Again, I should stress that these are generalisations, and should only be used as pointers. At the end of the day, it's about the functions. I was more attempting to show how these functions reflect in the way these types act.


----------



## likl

wow thanks for your clear and elaborated answer.
I feel like I'm more on the Se side after al. Might be the questions about self-confidence that put me a whole lot closer to Ne.
Also I am usually not that interested in all sorts of practical things. I wonder how they work, but actually fixing cars etc. just isn't for me lol. Maybe i am just stuck in the middle, I could live with that


----------



## Draki

I have an real life example for you:
I once wrote about my ISTP friend (and Ti-Ni loops) and I'm an INTP.
Perhaps it helps you: http://personalitycafe.com/cognitiv...p-ti-ni-loop-vs-regular-intp.html#post9266530 (also the following post was very interesting. )



> Both INTPs and ISTPs have a penchant for both intellectual pursuits (such as history, science, or arts) and technical pursuits (such as mechanics, computers, or extreme sports). INTPs veer slightly more towards the former, whereas ISTPs - while intellectual - have a great interest in physical things which they can work with kinesthetically.
> * On that note, there is a strong coloration between the Se function and kinesthetic learning.
> * INTPs start with the big picture and move to the facts. ISTPs look at the facts and see how they fit together


.

I agree very much with this. My Se and kinesthetic ability are very low ^^


----------



## NonyaBiznus

Here's a nice video I found describing the 2 types, their functional differences, and what to look for.




I'm not sure how I feel about his idea of ISTPs being more athletic than INTPs though. I don't think your body says much about your personality, although there are probably more ISTP athletes than INTP.
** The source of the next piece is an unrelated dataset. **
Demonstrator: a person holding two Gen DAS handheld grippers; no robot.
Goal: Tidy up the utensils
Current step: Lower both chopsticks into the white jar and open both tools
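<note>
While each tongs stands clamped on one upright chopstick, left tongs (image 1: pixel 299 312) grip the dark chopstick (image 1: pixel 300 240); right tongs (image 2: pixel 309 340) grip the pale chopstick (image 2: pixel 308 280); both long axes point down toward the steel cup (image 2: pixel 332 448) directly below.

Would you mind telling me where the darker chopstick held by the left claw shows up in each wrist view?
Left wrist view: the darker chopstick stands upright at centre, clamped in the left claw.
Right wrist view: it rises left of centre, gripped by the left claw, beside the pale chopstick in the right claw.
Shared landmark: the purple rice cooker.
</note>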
Regardless, its a good rough overview of the types and their functions. Give it a looksie


----------



## TyranAmiros

In general, ISTPs are more in tune with their bodies than INTPs because, well, Sensors have an easier time with understanding their own bodies than iNtuitives do. For INTPs, tertiary Si means that while we often enjoy taking a walk or eating good food, our more used Ne is constantly saying, "think about this unrelated idea!" We are often the absent-minded professor that ends up at the wrong airport because he wasn't thinking. ISTPs with auxiliary Se, on the other hand, perceive the world through how they interact with it. SPs put a lot of emphasis on being physically and mentally present because they're connected for SPs. 

For example:
An INTP learns a sport by watching others play (Si) and figuring out the patterns (Ne) and why they work (Ti)
An ISTP learns a sport by starting with a clear goal (Ni), then going out and playing (Se) before reflecting on what worked (Ti)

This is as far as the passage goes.